Exercise data START
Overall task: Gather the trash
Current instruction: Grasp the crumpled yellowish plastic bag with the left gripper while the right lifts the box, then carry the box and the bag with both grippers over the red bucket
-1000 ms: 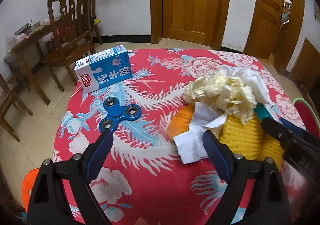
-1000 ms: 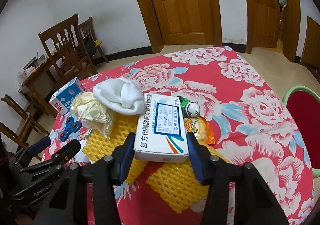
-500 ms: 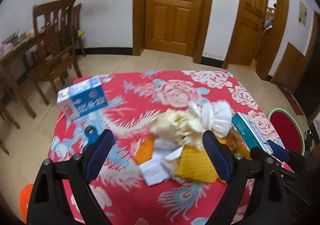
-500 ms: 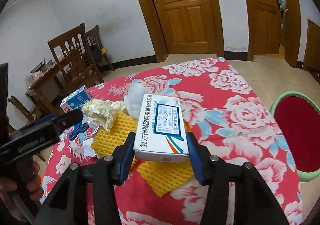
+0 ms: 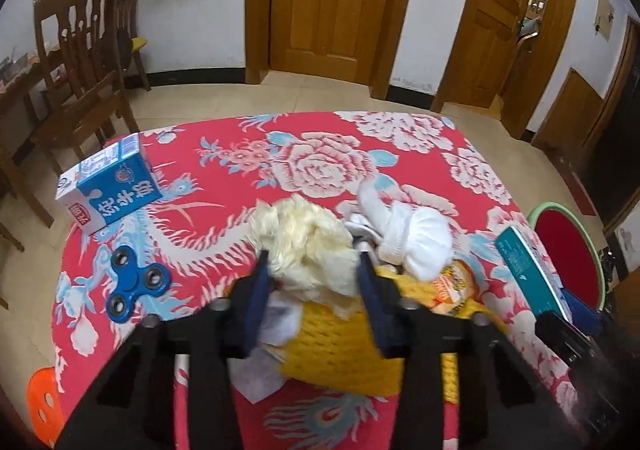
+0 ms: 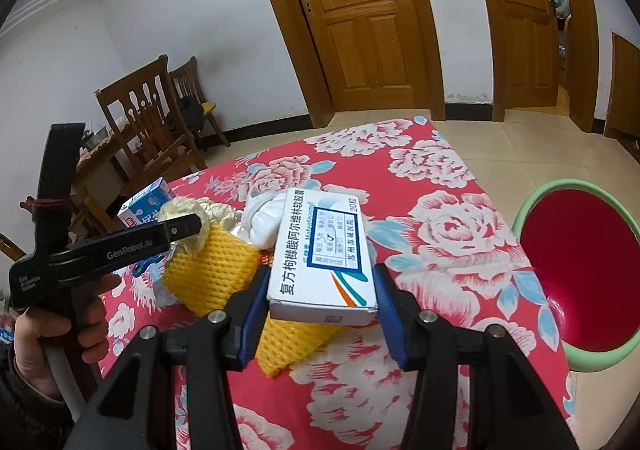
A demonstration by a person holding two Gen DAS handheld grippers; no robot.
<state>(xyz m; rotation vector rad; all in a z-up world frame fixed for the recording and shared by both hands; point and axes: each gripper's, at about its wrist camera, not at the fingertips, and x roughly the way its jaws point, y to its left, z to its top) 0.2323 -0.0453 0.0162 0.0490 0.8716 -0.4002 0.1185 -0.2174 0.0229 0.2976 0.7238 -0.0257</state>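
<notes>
Between the blue pads of the left tool [image 5: 312, 274] sits a crumpled cream-yellow wad of paper [image 5: 308, 242]; the jaws are closing on it, and both pads already seem to touch its sides. Just below that tool lies a yellow foam net sleeve [image 5: 344, 346], with a flat white paper scrap [image 5: 260, 382] under its left finger. Right of the wad, touching it, is a balled white cloth [image 5: 416, 238], and an orange snack wrapper [image 5: 452, 282] shows beside the sleeve. Far to the tool's left on the red flowered table [image 5: 320, 154] stand a blue milk carton [image 5: 108, 186] and a blue fidget spinner [image 5: 136, 282], apart from each other. The right tool [image 6: 320, 290] is clenched on a white medicine box [image 6: 324, 254], held flat above the table, both pads pressed to its long sides. Off to that tool's right, beyond the table edge, is a green-rimmed red basin [image 6: 580, 270]. A hand [image 6: 52, 334] grips the left tool's handle.
</notes>
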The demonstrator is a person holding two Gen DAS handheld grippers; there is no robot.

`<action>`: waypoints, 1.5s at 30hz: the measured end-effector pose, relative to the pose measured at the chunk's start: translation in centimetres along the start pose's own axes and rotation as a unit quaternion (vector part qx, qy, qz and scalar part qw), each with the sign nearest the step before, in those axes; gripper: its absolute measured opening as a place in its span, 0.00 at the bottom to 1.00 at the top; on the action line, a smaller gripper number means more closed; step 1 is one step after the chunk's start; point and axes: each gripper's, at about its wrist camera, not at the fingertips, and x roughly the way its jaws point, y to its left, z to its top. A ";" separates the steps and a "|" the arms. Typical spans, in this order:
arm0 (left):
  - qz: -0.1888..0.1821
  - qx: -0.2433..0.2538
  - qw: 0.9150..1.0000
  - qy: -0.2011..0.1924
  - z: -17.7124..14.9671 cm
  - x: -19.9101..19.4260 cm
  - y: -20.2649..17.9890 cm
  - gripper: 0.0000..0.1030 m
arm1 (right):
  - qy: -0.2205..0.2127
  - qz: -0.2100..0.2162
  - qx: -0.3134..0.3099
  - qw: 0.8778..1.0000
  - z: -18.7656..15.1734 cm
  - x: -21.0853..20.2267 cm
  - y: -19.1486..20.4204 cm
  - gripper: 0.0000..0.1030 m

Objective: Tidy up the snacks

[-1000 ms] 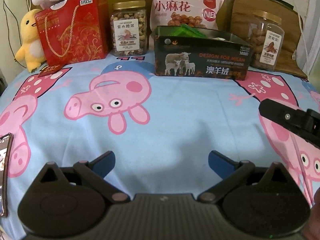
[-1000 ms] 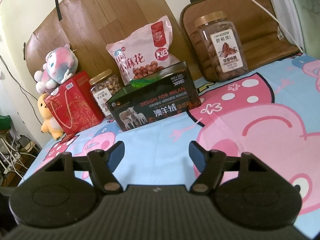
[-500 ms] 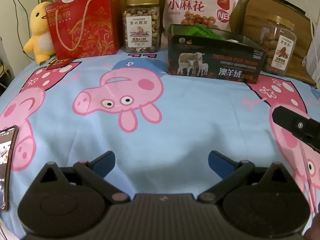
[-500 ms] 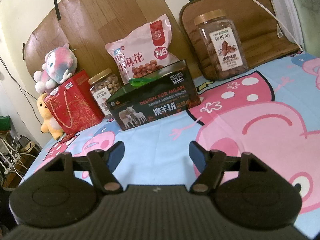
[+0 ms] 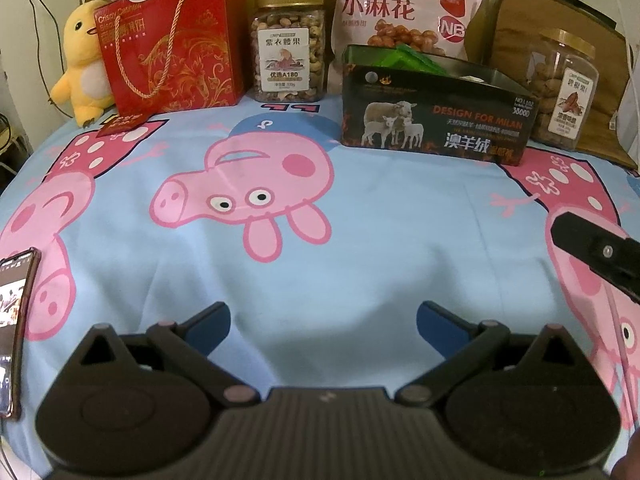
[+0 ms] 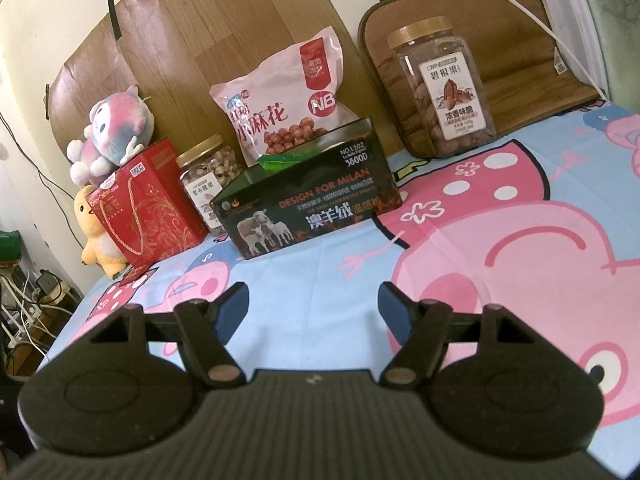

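Snacks line the back of the bed: a red gift bag [image 5: 172, 44], a cashew jar [image 5: 287, 50], a pink snack pouch [image 5: 404, 8], a pecan jar [image 5: 562, 90], and an open dark box [image 5: 432, 120] holding a green packet [image 5: 412, 58]. The same box [image 6: 308, 208], pouch [image 6: 286, 100], pecan jar [image 6: 440, 88], cashew jar [image 6: 206, 178] and gift bag [image 6: 146, 216] show in the right wrist view. My left gripper [image 5: 323, 322] is open and empty above the sheet. My right gripper [image 6: 312, 304] is open and empty; part of it [image 5: 596, 250] shows at the right edge of the left view.
A phone [image 5: 16, 320] lies at the bed's left edge. A yellow plush duck [image 5: 82, 60] and a pink plush [image 6: 112, 132] sit by the gift bag. A brown cushion [image 6: 500, 32] leans on the wall. Cables [image 6: 28, 304] lie off the left side.
The left gripper has shifted left and forward, so the snacks appear nearer and further right. The right gripper has barely moved. Both stay open.
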 end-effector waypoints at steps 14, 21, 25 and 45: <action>-0.002 0.012 1.000 -0.003 -0.1 -0.1 -0.3 1.00 | -0.005 -0.002 0.005 1.000 -0.2 -0.2 0.0 0.71; -0.004 0.018 1.000 -0.004 -0.1 -0.2 -0.5 1.00 | -0.008 -0.003 0.008 1.000 -0.1 -0.3 0.0 0.71; -0.004 0.022 1.000 -0.006 -0.1 -0.3 -0.6 1.00 | -0.008 -0.004 0.009 1.000 -0.1 -0.3 0.0 0.71; -0.001 0.049 0.999 -0.023 -0.2 -0.8 -1.6 1.00 | -0.011 -0.004 0.010 1.000 0.1 -0.4 0.0 0.71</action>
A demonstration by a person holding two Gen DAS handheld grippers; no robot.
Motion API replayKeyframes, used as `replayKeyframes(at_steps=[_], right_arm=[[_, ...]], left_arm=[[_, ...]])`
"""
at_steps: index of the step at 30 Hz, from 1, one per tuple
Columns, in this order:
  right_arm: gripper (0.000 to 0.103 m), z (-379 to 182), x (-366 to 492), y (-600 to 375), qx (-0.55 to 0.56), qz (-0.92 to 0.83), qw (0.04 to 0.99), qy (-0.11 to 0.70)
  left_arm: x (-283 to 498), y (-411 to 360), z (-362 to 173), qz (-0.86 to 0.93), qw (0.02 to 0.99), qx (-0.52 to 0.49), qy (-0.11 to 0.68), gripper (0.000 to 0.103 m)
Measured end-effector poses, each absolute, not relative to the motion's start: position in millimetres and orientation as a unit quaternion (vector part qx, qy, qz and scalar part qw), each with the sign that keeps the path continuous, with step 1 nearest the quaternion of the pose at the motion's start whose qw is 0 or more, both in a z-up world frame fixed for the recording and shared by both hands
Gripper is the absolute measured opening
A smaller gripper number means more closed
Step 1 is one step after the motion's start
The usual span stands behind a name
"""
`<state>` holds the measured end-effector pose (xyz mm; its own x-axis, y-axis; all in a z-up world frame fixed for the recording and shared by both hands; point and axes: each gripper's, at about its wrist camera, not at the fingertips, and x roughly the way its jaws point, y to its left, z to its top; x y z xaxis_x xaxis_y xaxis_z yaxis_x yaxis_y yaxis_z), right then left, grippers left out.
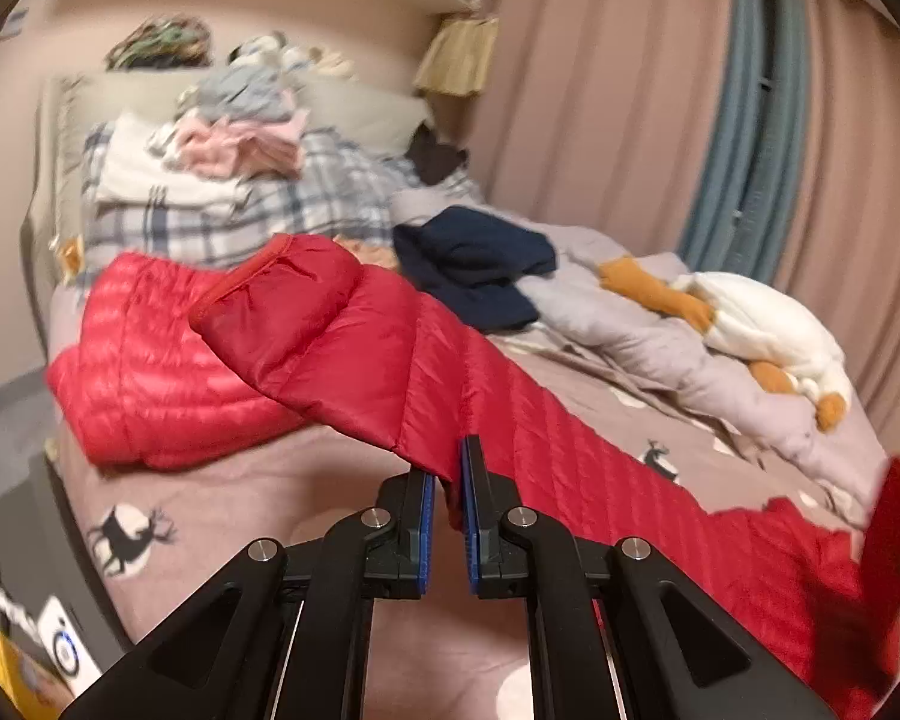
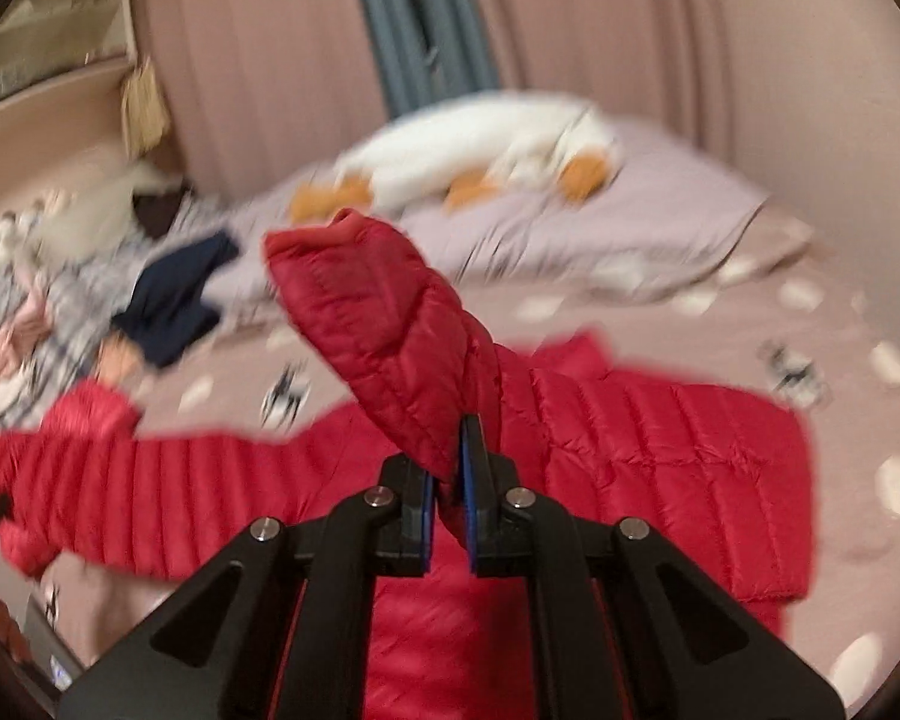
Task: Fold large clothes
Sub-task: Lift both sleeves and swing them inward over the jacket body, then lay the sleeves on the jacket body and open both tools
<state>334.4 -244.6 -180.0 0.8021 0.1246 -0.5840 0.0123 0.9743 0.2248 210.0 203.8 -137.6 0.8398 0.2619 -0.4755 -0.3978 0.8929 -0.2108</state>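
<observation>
- While pinched between the narrow jaws of the left tool [image 1: 448,480]: one quilted edge of the red down jacket [image 1: 426,372], lifted off the bed [image 1: 258,492].
- Same on the right tool [image 2: 447,468], clamped tight on a raised sleeve or flap.
- Rest of jacket still spread flat across the pink deer-print sheet.
- Looks like an early fold, nothing laid over yet.
- Navy garment [image 1: 480,264] and clothes pile [image 1: 222,144] apparently still waiting behind.
</observation>
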Motion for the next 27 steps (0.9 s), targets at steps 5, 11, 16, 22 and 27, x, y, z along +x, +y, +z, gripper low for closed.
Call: replayKeyframes(at_steps=[5, 11, 16, 22, 27], right_arm=[[0.014, -227, 352, -235, 0.106, 0.050, 0.912, 0.393], [0.071, -203, 329, -262, 0.106, 0.030, 0.931, 0.349], [0.071, -185, 308, -330, 0.127, -0.055, 0.938, 0.319], [0.064, -252, 308, -384, 0.158, -0.130, 0.901, 0.382], [0.064, -314, 310, -377, 0.125, -0.130, 0.891, 0.418]], left_arm=[[208, 203, -137, 0.164, 0.949, -0.150, 0.225, 0.008], [206, 202, -132, 0.124, 0.950, -0.181, 0.220, 0.008], [205, 193, -126, 0.125, 0.954, -0.174, 0.210, 0.008], [221, 170, -127, 0.122, 0.958, -0.151, 0.211, 0.008], [238, 141, -125, 0.096, 0.959, -0.142, 0.225, 0.008]])
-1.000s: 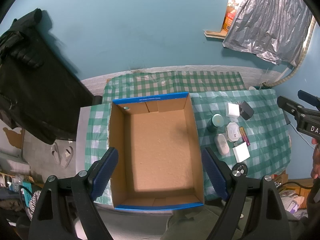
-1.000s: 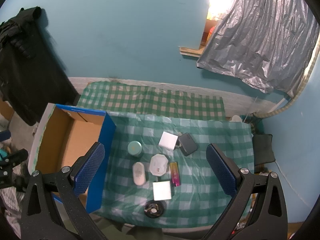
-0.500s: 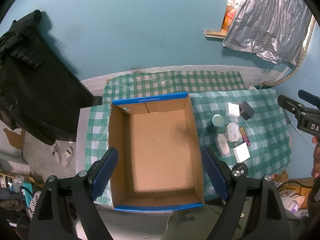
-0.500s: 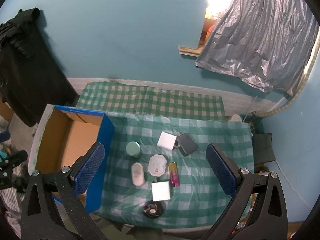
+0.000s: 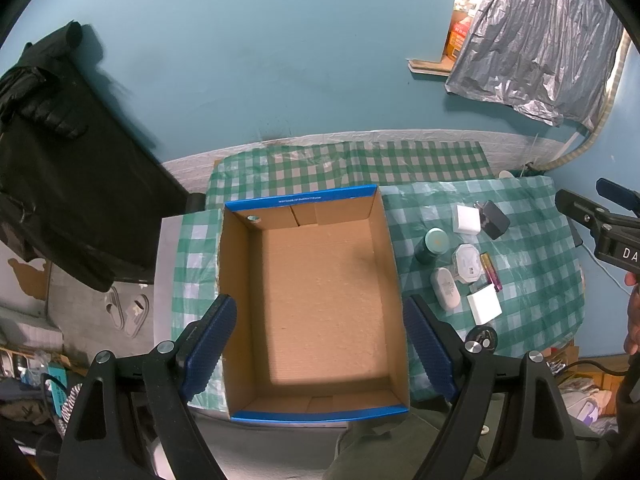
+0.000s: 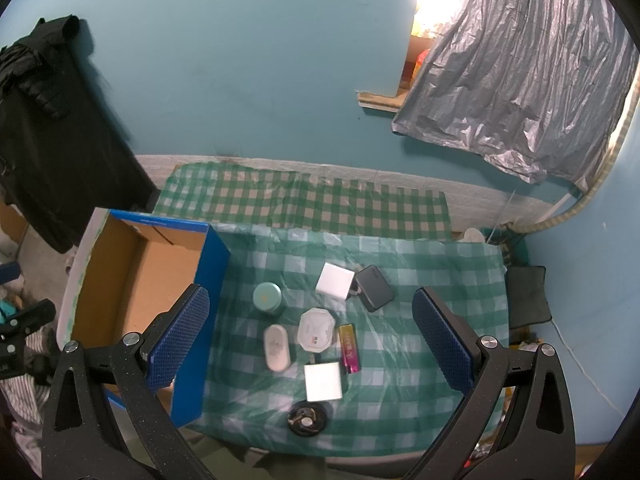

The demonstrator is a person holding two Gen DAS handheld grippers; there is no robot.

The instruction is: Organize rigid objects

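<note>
Cardboard box (image 5: 316, 300) with blue rim looks bare inside. Small items, among them a teal jar (image 6: 267, 298), lie on the checked cloth (image 6: 420, 272) beside it. Left gripper (image 5: 320, 344) and right gripper (image 6: 308, 338) hang spread wide, holding nothing.

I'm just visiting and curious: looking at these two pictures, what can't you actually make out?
- Print on the octagonal white case: too small in both views.
- Black round object: partly hidden behind the left gripper in the left view.
- Near inside wall of the cardboard box: hidden by its blue side in the right view.
- Window: washed out by glare.
</note>
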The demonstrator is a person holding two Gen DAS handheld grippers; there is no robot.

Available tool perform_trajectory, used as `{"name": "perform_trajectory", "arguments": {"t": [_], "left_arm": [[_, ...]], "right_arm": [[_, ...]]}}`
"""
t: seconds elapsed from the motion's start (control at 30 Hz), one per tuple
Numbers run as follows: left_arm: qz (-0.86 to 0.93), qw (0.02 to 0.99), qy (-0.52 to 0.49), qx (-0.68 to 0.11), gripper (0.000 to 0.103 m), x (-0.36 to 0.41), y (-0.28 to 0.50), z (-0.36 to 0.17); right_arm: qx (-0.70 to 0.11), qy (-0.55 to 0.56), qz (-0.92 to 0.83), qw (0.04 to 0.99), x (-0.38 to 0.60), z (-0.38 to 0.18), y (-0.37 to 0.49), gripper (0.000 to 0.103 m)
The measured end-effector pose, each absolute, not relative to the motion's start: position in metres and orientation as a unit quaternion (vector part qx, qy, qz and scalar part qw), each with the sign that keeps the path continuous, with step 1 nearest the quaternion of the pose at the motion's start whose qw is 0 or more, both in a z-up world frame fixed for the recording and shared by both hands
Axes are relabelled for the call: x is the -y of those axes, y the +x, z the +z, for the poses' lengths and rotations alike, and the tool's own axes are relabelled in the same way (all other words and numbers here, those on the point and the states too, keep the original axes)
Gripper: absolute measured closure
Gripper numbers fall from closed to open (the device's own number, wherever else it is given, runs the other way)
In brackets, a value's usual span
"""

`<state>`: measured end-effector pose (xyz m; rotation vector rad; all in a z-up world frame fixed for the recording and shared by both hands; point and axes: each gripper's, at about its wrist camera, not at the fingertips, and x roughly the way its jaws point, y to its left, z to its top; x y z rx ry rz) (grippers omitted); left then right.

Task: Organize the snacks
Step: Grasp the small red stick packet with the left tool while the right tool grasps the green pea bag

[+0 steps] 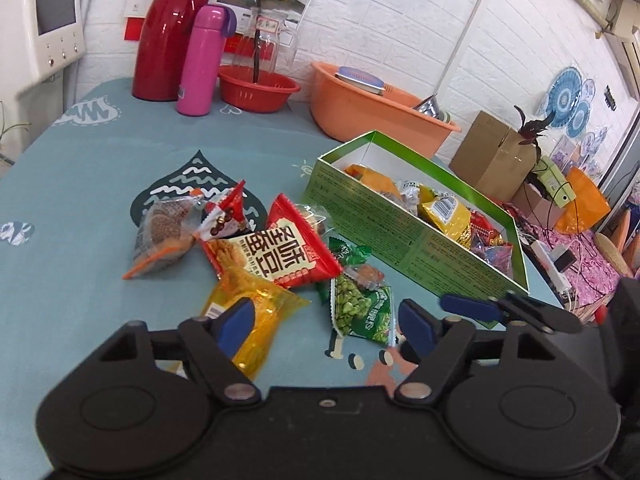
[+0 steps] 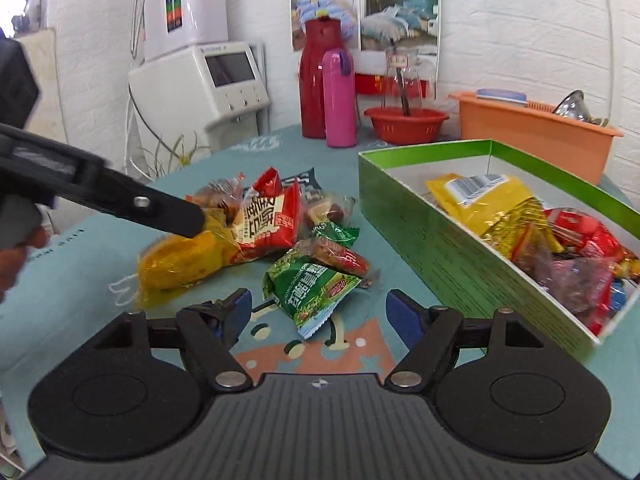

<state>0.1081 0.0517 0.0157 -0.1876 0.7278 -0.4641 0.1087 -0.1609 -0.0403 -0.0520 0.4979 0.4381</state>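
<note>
A pile of snack packets lies on the teal tablecloth: a yellow packet point(image 1: 256, 320), a red packet with big characters point(image 1: 276, 252), a green pea packet point(image 1: 360, 308) and a clear brown packet point(image 1: 164, 232). A green box point(image 1: 408, 224) at the right holds several packets. My left gripper point(image 1: 326, 326) is open, its left finger over the yellow packet. My right gripper point(image 2: 318, 314) is open just in front of the green pea packet point(image 2: 312, 288), with the box point(image 2: 440, 248) at its right. The left gripper's finger point(image 2: 168, 210) reaches over the yellow packet point(image 2: 184, 256).
At the back stand a red thermos point(image 1: 168, 36), a pink bottle point(image 1: 200, 64), a red basket point(image 1: 258, 88) with a glass jar, and an orange basin point(image 1: 372, 108). A white machine point(image 2: 208, 84) stands beyond the table's left edge. Cardboard boxes point(image 1: 492, 156) sit past the right edge.
</note>
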Motion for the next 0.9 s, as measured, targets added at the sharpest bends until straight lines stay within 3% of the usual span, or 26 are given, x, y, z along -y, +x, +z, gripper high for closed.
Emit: {"name": "perform_trajectory", "arguments": {"t": [0.27, 0.3, 0.43, 0.53, 0.6, 0.9], "left_arm": [[-0.243, 0.899, -0.094, -0.353, 0.0, -0.053, 0.108, 0.017], [-0.249, 0.897, -0.094, -0.354, 0.0, -0.051, 0.108, 0.016], [-0.276, 0.884, -0.083, -0.367, 0.01, -0.038, 0.108, 0.008], [-0.296, 0.871, -0.081, -0.383, 0.01, -0.026, 0.104, -0.003], [-0.304, 0.864, -0.081, -0.393, 0.01, -0.017, 0.1, -0.01], [-0.291, 0.862, -0.093, -0.405, 0.01, -0.01, 0.097, -0.018]], "right_arm": [[-0.281, -0.036, 0.221, 0.933, 0.135, -0.055, 0.147, 0.0], [-0.289, -0.032, 0.236, 0.927, 0.135, -0.056, 0.146, 0.014], [-0.294, -0.063, 0.263, 0.917, 0.137, -0.054, 0.123, 0.018], [-0.296, -0.072, 0.265, 0.915, 0.147, -0.053, 0.101, 0.016], [-0.297, -0.072, 0.261, 0.916, 0.154, -0.054, 0.089, 0.002], [-0.285, -0.048, 0.245, 0.925, 0.159, -0.052, 0.082, 0.0]]}}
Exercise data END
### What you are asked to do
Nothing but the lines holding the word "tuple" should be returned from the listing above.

### Your response
at_steps: index of the step at 30 Hz, from 1, one per tuple
t: seconds elapsed from the motion's start (control at 30 Hz), one per tuple

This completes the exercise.